Chris Kopec  :  "With respect to the NAIHP/NAMB lawsuit, correct me if I'm wrong, but the latest update is that the Federal Reserve responded to basically "pound sand", and now it's up to the Court to rule, correct?"
Frank Ceizyk  :  "Dirk--at this point I think the strategy has to shift from trying to stop this action to what alternative we can offer as a unified industry with a unified alternative that will prevent irreparable harm in the future"
Dan Clifton  :  "ok here is my plug for MND. had a loan come in over the weekend, with the drop this am i was uncertain on locking after it flattended out. kept watching and saw the improvement, so i waited to lock. just got the improvment gained 30bps on $165k loan =$495. paid for my years subscription right there, plus my client got the promissed rate"
Adam Quinones  :  "so if you're writing a letter to anyone re: originator comp. You better show how it demonstrates "irreparable harm""
Adam Quinones  :  "I just read the Fed's response to NAMB and NAIHP....the Fed says the suits fail to demonstrate immediate harm or economic loss. The Fed says NAMB and NAIHP must show where this reg will bring about irreparable harm."
Jill Statz  :  "PF better again .250 on the day now"
Bob V-G  :  "pinnacle better"
Brett Boyke  :  "Chase RP"
John Rodgers  :  "Up 12/32's from the low; I'll take what we got."

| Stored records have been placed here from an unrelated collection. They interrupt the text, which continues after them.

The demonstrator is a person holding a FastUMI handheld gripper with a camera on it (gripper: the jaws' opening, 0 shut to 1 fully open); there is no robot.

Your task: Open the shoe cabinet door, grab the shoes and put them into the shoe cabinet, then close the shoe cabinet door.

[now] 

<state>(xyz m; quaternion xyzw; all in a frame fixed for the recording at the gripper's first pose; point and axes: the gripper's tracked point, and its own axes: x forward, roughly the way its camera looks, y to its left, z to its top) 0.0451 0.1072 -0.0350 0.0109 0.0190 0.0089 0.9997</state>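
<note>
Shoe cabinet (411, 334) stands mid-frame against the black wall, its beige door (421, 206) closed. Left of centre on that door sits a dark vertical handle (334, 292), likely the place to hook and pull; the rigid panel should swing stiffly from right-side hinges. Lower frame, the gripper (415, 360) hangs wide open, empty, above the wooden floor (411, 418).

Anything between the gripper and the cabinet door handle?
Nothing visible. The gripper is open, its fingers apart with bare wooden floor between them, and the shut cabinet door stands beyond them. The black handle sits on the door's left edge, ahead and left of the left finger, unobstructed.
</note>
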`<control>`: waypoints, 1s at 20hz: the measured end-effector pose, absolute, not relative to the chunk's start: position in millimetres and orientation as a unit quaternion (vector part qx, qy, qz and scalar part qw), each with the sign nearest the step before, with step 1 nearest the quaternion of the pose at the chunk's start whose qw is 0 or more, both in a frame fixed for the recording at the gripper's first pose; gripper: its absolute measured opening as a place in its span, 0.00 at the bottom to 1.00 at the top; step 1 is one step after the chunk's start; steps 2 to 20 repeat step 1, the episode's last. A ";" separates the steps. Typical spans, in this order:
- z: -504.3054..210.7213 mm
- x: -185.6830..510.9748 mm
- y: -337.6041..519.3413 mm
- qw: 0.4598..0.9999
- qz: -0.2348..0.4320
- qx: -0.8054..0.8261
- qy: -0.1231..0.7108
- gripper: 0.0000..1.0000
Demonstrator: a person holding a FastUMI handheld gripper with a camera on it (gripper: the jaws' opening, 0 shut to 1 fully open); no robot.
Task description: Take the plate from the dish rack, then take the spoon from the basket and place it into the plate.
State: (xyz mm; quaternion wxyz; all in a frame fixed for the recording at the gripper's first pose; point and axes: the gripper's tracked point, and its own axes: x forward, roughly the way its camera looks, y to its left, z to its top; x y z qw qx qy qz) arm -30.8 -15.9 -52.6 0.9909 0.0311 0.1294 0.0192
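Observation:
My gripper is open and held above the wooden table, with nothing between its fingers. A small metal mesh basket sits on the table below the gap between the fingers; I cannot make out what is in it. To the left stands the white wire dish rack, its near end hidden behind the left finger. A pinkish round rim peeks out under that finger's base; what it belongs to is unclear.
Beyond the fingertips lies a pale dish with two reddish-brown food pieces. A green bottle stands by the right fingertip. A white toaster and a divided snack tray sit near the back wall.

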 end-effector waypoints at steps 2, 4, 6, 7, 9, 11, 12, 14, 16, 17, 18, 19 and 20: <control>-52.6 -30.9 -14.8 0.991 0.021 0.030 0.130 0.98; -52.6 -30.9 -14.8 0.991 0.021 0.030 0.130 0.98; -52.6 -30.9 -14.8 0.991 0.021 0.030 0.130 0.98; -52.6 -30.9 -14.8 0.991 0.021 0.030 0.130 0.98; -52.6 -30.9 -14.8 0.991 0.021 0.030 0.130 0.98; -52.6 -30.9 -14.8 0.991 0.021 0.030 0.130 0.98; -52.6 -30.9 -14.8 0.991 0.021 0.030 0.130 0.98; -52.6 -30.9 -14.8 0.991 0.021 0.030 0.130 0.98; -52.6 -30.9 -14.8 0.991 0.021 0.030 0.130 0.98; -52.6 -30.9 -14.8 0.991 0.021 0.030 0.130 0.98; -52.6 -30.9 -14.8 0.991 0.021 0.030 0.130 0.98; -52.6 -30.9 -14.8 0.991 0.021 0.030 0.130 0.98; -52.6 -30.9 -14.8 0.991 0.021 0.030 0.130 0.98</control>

Brayden Alexander  :  "I'll take 102-15"
Matt Hodges  :  "AM: you calling 102-02? - that's the closest to .07"
Aaron Meyer  :  "OWL i will above 102.07"
Andrew Horowitz  :  "I'm gonna throw in my number 102-11"
Bert Swyers  :  "wow what a comeback, this am I was feeling pretty bad"
Bernie  :  "almost got back to opening prices"
Jason York  :  "plaza improvement"
Adam Quinones  :  "nah. not with headline news dictating direction!"
Matthew Graham  :  "yep, no implication of support holding there or not,"
Adam Quinones  :  "i dont know MG...i thought we were pretty vocal re: pushing back on the rally."
Matthew Graham  :  "I seem to recall I had a retracement marked there a while back and recently, it's been a pivot with a few touches as resistance in late January, then one again just before the earthquake and now a big support bounce today. (3.34 on an hourly chart, even though we hit 3.36 today, so be looking anywhere from 3.33 to 3.37 as a "zone" for a long-term pivot"
Victor Burek  :  "flag is .35 better"
Jill Statz  :  "FAMC better"
Jill Statz  :  "Flagstar better"
Matthew Graham  :  "3.34 has a few pieces of evidence as important from a horizontal perspective. "
Bernie  :  "PF better +.125"
JTB  :  "Seeming like we busted under 3.32. Any other levels we should be mindful of or just be happy to stay 3.32 for the day."
Matthew Graham  :  "I kinda wished I had remembered earlier that we were talking about money leaving the market at the end of last week so that I might have seen the rally back up coming a bit."
Dan Clifton  :  "+.125 from pfg"
Chip Harris  :  "Suntrust better"
Adam Quinones  :  "sorta just hovering near intraday highs now."
Adam Quinones  :  "3.34% holding even as stocks rally on."